HP eyes EMC’s storage market
HP has released a StoreOnce data deduplication back-up system, which it claims can ingest data at 100TB per hour – three times faster than EMC’s recently launched Data Domain 990
HP has released a StoreOnce data deduplication back-up system, which it claims can ingest data at 100TB per hour – three times faster than EMC’s recently launched Data Domain 990.
HP said the competition-beating speeds can be achieved when combining its recently enhanced $250,000 (£163,000) StoreOnce B6200 back-up system with its new $37,500 StoreOnce Catalyst software.
Speaking at the company’s annual Discover conference, Dave Donatelli, executive vice-president of enterprise servers, storage and networking at HP, said: "We are in the middle of transforming the storage industry. We have completely changed the way back-up is done in the industry. We think it's a game-changer."

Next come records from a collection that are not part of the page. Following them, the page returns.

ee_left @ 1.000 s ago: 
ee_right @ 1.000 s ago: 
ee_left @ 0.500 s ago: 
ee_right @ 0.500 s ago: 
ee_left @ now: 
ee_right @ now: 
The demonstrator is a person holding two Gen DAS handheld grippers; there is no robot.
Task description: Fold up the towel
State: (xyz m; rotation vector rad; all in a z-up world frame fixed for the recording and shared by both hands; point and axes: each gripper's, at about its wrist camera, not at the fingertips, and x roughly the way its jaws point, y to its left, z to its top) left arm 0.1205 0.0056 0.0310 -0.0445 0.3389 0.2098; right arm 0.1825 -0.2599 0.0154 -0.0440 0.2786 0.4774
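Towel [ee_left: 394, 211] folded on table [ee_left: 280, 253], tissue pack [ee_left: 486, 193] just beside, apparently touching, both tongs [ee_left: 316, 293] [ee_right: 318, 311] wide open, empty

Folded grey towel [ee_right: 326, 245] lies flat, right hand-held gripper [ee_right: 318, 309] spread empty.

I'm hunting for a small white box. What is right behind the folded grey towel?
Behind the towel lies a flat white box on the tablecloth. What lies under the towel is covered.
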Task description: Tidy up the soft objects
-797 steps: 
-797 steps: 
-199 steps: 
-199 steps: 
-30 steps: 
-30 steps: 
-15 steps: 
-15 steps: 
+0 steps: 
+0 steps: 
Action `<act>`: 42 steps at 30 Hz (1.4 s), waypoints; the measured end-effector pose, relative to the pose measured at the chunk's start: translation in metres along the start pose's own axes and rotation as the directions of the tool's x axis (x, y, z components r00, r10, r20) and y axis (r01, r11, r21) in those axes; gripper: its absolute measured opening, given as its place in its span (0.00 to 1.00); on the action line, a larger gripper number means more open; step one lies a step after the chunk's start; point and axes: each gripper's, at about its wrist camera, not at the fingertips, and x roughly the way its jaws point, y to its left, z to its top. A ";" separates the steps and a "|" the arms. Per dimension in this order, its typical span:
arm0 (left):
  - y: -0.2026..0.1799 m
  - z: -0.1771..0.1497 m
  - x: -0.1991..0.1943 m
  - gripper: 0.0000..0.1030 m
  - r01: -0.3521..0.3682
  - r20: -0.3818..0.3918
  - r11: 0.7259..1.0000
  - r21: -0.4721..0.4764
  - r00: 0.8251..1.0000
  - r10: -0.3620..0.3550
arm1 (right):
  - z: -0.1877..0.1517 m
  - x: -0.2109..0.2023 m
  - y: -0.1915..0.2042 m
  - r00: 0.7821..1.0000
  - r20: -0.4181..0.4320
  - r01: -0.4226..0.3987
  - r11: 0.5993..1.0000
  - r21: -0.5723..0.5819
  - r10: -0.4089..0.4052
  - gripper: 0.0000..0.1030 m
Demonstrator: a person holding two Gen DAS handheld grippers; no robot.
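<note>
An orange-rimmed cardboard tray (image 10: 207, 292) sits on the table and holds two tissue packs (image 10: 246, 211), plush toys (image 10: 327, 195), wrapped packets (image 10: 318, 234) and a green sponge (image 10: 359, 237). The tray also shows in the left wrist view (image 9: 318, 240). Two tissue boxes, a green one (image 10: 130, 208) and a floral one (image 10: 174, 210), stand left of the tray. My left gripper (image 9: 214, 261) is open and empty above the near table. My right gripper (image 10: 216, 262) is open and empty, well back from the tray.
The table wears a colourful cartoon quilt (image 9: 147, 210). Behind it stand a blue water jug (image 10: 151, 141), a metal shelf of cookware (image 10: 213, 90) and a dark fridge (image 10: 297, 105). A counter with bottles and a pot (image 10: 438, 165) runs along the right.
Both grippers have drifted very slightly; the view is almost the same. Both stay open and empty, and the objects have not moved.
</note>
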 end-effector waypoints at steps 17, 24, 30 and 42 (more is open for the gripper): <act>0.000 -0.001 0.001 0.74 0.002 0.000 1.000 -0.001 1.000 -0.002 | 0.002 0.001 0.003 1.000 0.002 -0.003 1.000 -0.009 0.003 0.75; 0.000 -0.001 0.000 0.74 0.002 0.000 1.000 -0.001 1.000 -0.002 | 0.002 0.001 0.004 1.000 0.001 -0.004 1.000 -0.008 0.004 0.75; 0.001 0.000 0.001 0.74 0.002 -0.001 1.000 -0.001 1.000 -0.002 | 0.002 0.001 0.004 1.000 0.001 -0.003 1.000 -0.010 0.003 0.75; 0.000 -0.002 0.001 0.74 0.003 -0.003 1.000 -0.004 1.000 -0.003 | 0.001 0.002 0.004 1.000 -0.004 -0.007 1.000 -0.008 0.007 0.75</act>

David Scott, general manager at HP storage, said the product outstripped EMC’s latest offering. “At EMC World, EMC announced the latest generation of Data Domain technology with Boost, its equivalent of Catalyst. But when you compare that with today’s announcement, you can see that lead lasted two weeks,” he said.
EMC said HP’s calculations were misleading. “Unlike the HP StoreOnce, the performance of the DD990 system is not derived by adding the performance of multiple appliances that can be managed together. If that was the case we would add the performance of 20 DD990s (all of which can be managed from a single Data Domain Enterprise Manager console) together, and market a 620TB per hour system. That would be pretty ridiculous,” a spokeswoman said.
Research firm IDC placed EMC’s share of the global back-up appliance market at 65%, followed by IBM at 15%, with HP at just 4%. However, the prize for increasing share in this market is significant, with the research firm predicting the total global market value will grow to $5.9bn by 2016, from $2.4bn at the end of 2011.
Tim Stammers, senior analyst at Ovum, said if HP’s claims proved to be right, then it would steal some of EMC’s market share. “If HP's performance figures represent real-world performance, then HP is set to take business away from EMC. Potential buyers will be testing the HP devices to see if they deliver those throughputs with their existing back-up applications and datasets,” he said.
Dave Russell, research vice-president, storage technologies, at Gartner, said HP was targeting EMC instead of its nearest competitor IBM to send a specific marketing message. “EMC is the market share and mindshare leader in deduplication, so HP is targeting the largest provider, but also simultaneously attempting to signal that HP can address the requirements of very large enterprises,” he said.